## Task
Reproduce all of the data below without alteration; exclude every picture.
* * *
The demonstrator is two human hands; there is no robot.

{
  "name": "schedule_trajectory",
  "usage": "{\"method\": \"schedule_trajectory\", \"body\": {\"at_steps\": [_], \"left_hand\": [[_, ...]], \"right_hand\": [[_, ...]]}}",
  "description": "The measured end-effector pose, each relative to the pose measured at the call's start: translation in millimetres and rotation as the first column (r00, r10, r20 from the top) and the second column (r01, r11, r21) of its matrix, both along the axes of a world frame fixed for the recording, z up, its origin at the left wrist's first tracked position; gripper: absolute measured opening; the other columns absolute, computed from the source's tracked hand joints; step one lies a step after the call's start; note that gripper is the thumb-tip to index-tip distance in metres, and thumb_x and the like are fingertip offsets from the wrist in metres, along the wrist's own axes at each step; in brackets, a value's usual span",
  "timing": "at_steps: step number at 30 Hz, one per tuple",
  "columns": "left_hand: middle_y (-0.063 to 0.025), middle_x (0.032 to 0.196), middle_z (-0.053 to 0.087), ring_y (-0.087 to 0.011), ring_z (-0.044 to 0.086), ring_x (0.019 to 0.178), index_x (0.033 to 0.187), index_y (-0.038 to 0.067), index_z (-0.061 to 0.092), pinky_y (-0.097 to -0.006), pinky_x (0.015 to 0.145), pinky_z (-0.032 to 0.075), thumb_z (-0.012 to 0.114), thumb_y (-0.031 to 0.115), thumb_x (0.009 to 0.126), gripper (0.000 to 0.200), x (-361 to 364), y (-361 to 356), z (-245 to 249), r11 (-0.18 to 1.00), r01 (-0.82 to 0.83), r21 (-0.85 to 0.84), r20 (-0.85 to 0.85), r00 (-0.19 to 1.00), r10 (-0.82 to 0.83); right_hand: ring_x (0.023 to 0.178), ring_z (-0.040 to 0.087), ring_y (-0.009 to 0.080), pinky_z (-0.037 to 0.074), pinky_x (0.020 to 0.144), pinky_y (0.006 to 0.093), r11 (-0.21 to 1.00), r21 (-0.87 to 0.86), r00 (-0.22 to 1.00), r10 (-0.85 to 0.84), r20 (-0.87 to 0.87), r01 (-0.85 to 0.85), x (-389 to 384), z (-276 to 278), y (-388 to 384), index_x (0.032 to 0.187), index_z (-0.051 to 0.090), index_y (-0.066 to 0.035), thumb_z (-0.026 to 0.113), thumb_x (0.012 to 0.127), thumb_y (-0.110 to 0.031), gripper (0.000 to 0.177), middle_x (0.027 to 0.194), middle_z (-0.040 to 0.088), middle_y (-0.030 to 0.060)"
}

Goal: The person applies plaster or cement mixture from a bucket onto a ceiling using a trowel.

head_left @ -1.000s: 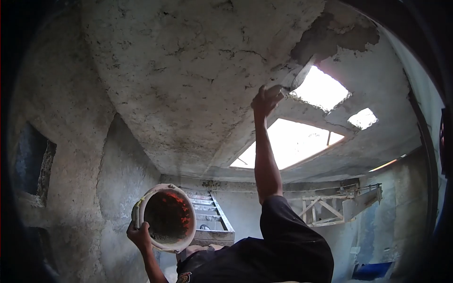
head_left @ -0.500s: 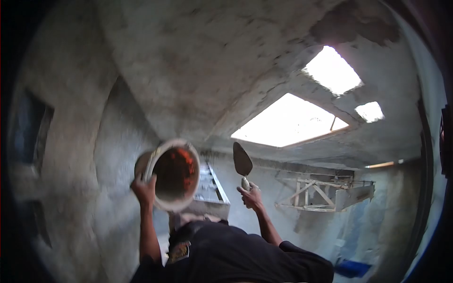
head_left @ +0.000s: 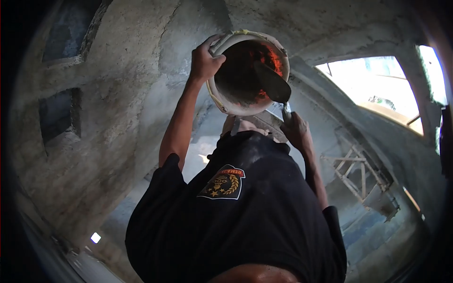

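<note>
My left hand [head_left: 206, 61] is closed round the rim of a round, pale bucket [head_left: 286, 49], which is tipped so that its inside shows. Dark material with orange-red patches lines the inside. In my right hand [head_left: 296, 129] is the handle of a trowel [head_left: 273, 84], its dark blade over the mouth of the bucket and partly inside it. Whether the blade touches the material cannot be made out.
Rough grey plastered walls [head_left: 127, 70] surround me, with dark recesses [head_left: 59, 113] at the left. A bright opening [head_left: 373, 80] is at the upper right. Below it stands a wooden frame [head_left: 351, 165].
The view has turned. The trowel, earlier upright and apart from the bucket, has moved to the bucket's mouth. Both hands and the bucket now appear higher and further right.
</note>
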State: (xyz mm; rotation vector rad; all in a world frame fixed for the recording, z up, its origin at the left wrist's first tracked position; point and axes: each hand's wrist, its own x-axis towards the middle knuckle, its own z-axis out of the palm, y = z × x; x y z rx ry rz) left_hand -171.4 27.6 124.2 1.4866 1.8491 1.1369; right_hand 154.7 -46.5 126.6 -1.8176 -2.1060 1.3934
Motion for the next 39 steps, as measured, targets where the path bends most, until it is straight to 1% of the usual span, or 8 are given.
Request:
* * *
## Response to the task
The demonstrator is two human hands; there is no robot.

{
  "name": "schedule_trajectory",
  "usage": "{\"method\": \"schedule_trajectory\", \"body\": {\"at_steps\": [_], \"left_hand\": [[_, ...]], \"right_hand\": [[_, ...]]}}",
  "description": "The measured end-effector pose, each relative to the pose measured at the call's start: translation in millimetres and rotation as the first column (r00, r10, r20 from the top) and the second column (r01, r11, r21) of its matrix, both along the axes of a world frame fixed for the recording, z up, its origin at the left wrist's first tracked position; gripper: absolute measured opening; the other columns absolute, computed from the source's tracked hand joints; step one lies a step after the call's start; note that gripper is the thumb-tip to index-tip distance in metres, and thumb_x and the like are fingertip offsets from the wrist in metres, along the wrist's own axes at each step; in brackets, a value's usual span",
  "timing": "at_steps: step number at 30 Hz, one per tuple",
  "columns": "left_hand: middle_y (-0.063 to 0.025), middle_x (0.032 to 0.196), middle_z (-0.053 to 0.087), ring_y (-0.087 to 0.011), ring_z (-0.044 to 0.086), ring_x (0.019 to 0.178), index_x (0.033 to 0.187), index_y (-0.038 to 0.067), index_z (-0.061 to 0.092), pinky_y (-0.097 to -0.006), pinky_x (0.015 to 0.145), pinky_z (-0.032 to 0.075), thumb_z (-0.012 to 0.114), thumb_y (-0.031 to 0.115), thumb_x (0.009 to 0.126), gripper (0.000 to 0.200), x (-361 to 364), y (-361 to 356), z (-245 to 249), r11 (-0.18 to 1.00), r01 (-0.82 to 0.83), r21 (-0.85 to 0.84), r20 (-0.85 to 0.85), r00 (-0.19 to 1.00), r10 (-0.82 to 0.83); right_hand: ring_x (0.023 to 0.178), ring_z (-0.040 to 0.087), ring_y (-0.009 to 0.080), pinky_z (-0.037 to 0.074), pinky_x (0.020 to 0.144), pinky_y (0.006 to 0.093), r11 (-0.21 to 1.00), r21 (-0.87 to 0.86), r00 (-0.22 to 1.00), r10 (-0.85 to 0.84), r20 (-0.87 to 0.87), r01 (-0.85 to 0.85), x (-389 to 384), z (-276 to 278), y (-388 to 384), index_x (0.032 to 0.187), index_z (-0.051 to 0.090), index_y (-0.066 to 0.035), thumb_z (-0.026 to 0.113), thumb_x (0.012 to 0.127), thumb_y (-0.110 to 0.031), gripper (0.000 to 0.177), middle_x (0.027 to 0.194), middle_z (-0.040 to 0.088), middle_y (-0.030 to 0.060)"
}

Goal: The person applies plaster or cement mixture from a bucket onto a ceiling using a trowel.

head_left @ -1.000s: 
head_left @ -0.500s: 
head_left @ +0.000s: 

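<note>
My left hand [head_left: 206, 61] is closed round the rim of a round, pale bucket [head_left: 286, 49], which is tipped so that its inside shows. Dark material with orange-red patches lines the inside. In my right hand [head_left: 296, 129] is the handle of a trowel [head_left: 273, 84], its dark blade over the mouth of the bucket and partly inside it. Whether the blade touches the material cannot be made out.
Rough grey plastered walls [head_left: 127, 70] surround me, with dark recesses [head_left: 59, 113] at the left. A bright opening [head_left: 373, 80] is at the upper right. Below it stands a wooden frame [head_left: 351, 165].
The view has turned. The trowel, earlier upright and apart from the bucket, has moved to the bucket's mouth. Both hands and the bucket now appear higher and further right.
</note>
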State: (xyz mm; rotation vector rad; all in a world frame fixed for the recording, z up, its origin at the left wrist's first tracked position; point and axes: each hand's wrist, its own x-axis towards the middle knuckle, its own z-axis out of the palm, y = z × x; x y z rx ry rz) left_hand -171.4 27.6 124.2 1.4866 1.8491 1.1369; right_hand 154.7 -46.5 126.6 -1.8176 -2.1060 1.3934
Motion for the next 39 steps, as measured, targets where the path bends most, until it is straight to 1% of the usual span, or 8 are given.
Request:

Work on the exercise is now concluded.